Daniela knows about temptation: every time she walks out onstage in a bathing suit, men take notice. But she doesn’t see a contradiction in her double life as virgin and beauty queen; rather, it’s a personal challenge. “I did Hawaiian Tropic because I wanted to see if I could get into a bikini in front of all these people,” she says. “I wasn’t thinking, ‘Oh, I’m going to win.’ But I did, and I got a free trip to Houston’s state finals. I met the owner of Hawaiian Tropic. It’s like, wow, this is as good as it gets.”

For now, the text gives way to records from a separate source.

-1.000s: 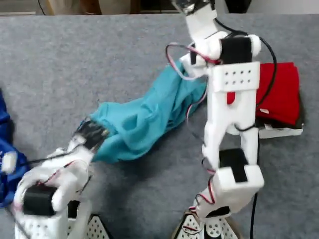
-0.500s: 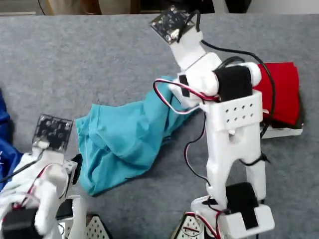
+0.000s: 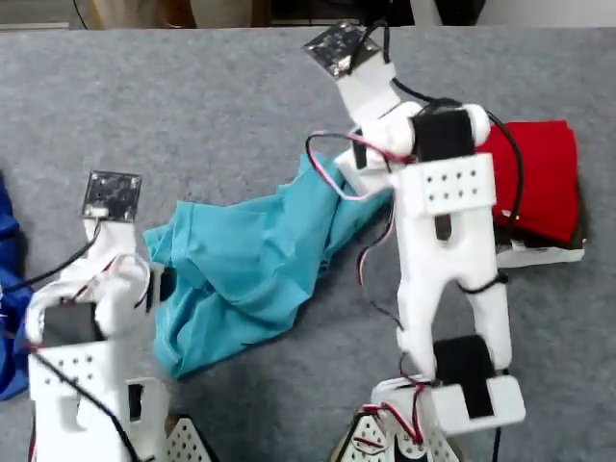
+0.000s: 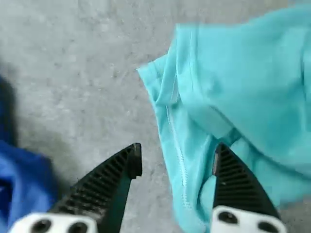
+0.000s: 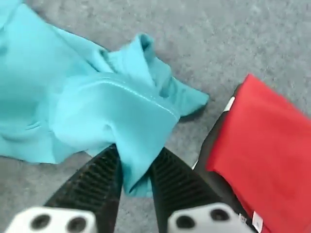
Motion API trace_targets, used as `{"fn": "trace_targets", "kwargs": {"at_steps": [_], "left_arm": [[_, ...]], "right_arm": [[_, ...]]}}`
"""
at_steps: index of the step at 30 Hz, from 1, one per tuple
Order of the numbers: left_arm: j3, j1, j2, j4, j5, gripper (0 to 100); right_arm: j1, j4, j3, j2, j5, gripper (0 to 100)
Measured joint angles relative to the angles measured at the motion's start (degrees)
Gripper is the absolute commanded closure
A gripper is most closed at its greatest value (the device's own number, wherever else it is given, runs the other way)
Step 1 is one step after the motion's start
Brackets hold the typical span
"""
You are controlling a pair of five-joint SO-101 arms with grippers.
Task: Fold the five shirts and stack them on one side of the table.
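One folded red cloth shirt [image 3: 539, 183] is stacked beside rt arm. Crumpled teal cotton shirt [image 3: 250, 269] lies mid grey tabletop [image 3: 192, 115], unfolded, pinched by rt tool [image 5: 133, 170]. Left tool [image 4: 177, 153] is held wide open, empty, at hem. Most work judged undone.

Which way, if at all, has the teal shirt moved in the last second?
Yes. The teal shirt has shifted left, away from the unmoved red folded shirt, its loose end spreading toward the arm bases.
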Motion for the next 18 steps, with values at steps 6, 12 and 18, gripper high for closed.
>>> {"fn": "trace_targets", "kwargs": {"at_steps": [6, 12, 18], "left_arm": [[0.5, 3.6, 13.8, -12.9, 14.2, 75], [1.1, 14.2, 27.6, -22.1, 24.1, 78], [-0.4, 16.0, 42.4, -28.7, 24.6, 92]], "right_arm": [[4.0, -7.5, 0.2, 7.7, 0.0, 99.5], [6.7, -14.0, 0.2, 14.4, -1.8, 99.5], [6.5, -16.2, 0.2, 15.1, -2.0, 99.5]]}}
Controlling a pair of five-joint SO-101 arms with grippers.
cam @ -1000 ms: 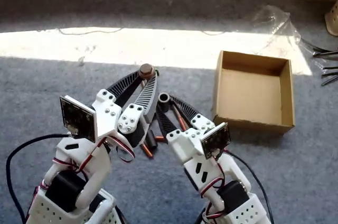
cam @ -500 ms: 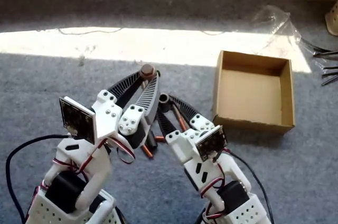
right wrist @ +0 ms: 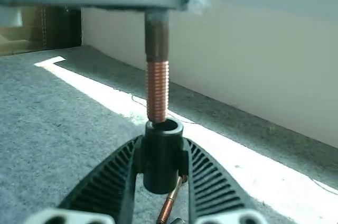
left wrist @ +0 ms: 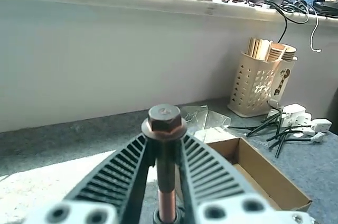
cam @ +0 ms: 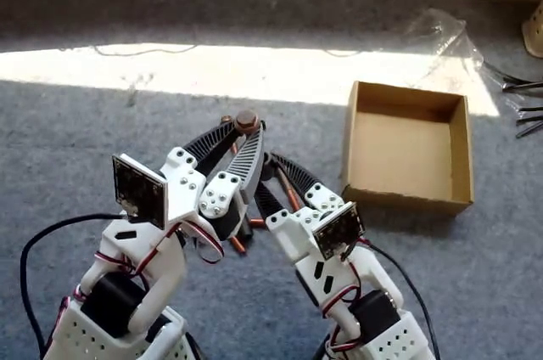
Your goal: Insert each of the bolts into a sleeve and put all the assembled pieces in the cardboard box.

Do they make burkas for 2-year olds?

But many couch their reasons for remaining chaste in utilitarian terms rather than religious ones. Alice Kunce, self-avowed feminist and Christian, still speaks out strongly against religious opposition to sexually active teens. Kunce feels empowered by the feminist movement to resist sex, and 'If anything, she feels a need to speak up for those being coerced by aggressive abstinence groups.'

Certainly, many teens are motivated by religious reasons, and that really steams folks who are opposed to anything like 'values' in education. (Well, unless it's values like tolerance, 'choice' or free sex for people who can't drive.) The only acceptable way to teach abstinence is to do so on solely utilitarian grounds. Now that teens need to know the real-life consequences of teen sex--STD risk, pregnancy, emotional consequences--goes without saying. But utimately unless their actions are based on a firm moral choice, their 'purity rings' won't matter a whit.